**YOUR ASSIGNMENT:**
Please give only the number of lines in the listing below that contain "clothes".

**DATA RECORDS:**
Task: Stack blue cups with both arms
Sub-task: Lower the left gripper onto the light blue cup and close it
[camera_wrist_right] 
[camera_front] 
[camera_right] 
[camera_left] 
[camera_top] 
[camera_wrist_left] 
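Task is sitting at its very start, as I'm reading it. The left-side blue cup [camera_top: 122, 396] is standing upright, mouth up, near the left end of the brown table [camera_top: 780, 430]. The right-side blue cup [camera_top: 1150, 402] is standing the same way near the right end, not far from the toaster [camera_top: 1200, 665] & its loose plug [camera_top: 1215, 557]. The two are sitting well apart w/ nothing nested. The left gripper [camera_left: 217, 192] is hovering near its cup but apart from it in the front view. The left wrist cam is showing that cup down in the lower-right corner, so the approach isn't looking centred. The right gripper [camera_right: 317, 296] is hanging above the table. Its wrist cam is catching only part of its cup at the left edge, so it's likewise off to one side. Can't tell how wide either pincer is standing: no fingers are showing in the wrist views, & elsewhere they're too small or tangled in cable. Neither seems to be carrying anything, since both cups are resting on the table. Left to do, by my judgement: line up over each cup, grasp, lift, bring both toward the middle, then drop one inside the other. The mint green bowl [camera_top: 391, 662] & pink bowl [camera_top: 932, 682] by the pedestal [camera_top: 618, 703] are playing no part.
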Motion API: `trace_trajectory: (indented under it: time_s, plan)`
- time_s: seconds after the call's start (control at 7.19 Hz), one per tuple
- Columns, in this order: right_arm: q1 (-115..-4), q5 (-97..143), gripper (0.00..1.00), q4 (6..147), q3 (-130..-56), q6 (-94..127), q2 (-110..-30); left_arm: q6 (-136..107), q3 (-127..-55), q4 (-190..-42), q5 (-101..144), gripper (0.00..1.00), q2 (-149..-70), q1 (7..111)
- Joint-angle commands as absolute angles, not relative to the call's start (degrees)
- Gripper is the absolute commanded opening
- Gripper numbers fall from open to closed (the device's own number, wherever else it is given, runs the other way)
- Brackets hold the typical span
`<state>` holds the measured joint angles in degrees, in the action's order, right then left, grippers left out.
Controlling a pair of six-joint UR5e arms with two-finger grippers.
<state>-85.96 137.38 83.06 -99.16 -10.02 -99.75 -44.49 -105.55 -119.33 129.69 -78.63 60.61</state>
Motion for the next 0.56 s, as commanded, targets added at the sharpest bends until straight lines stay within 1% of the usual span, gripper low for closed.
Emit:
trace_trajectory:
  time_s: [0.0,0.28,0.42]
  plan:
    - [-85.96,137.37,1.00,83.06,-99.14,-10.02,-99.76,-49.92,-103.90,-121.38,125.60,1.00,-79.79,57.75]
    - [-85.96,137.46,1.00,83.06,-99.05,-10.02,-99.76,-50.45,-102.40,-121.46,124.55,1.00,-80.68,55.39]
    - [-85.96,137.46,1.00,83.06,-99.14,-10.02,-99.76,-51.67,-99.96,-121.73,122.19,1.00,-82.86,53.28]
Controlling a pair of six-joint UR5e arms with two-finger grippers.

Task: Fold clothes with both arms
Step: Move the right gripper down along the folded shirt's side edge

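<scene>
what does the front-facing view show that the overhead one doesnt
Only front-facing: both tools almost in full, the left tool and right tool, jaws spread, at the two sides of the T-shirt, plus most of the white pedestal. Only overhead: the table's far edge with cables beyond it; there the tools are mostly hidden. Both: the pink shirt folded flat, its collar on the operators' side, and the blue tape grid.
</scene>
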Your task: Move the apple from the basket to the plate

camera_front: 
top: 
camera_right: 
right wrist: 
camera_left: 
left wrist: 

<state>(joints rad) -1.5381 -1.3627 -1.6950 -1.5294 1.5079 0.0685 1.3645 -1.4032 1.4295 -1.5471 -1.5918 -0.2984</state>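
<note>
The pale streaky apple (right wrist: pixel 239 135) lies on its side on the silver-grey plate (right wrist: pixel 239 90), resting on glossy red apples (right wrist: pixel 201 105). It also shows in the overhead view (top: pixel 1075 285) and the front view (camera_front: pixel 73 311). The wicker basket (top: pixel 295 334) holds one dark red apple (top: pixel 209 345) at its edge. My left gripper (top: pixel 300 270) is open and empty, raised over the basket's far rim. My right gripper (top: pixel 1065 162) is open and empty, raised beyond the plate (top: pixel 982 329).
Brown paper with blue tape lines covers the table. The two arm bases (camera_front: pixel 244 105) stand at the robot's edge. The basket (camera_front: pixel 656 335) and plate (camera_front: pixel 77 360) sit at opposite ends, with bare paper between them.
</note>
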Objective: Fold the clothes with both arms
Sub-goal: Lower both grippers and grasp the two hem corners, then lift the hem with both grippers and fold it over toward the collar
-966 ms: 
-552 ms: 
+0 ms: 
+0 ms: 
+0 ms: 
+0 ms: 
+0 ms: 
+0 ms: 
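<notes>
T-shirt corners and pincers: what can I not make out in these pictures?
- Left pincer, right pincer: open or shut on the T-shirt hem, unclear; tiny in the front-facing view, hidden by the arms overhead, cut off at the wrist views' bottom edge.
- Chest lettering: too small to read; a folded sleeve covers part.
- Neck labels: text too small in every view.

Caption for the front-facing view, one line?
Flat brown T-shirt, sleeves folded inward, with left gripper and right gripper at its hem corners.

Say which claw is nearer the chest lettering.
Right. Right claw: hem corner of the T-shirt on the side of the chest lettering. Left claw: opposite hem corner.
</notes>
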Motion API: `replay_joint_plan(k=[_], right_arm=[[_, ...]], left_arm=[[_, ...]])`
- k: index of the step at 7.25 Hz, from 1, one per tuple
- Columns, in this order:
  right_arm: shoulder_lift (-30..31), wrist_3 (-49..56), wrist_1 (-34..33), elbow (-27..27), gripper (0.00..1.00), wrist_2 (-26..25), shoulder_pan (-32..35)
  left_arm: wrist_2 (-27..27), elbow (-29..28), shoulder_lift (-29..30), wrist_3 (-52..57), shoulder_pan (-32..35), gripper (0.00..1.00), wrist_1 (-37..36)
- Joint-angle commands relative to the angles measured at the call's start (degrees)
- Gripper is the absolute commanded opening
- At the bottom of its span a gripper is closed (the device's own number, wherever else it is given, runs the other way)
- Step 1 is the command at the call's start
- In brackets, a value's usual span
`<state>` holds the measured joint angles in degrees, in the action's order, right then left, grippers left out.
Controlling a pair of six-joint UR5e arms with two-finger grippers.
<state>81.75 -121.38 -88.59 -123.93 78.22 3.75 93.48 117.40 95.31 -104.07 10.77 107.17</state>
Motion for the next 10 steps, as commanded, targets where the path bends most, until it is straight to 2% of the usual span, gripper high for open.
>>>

**WRITTEN RESPONSE:**
2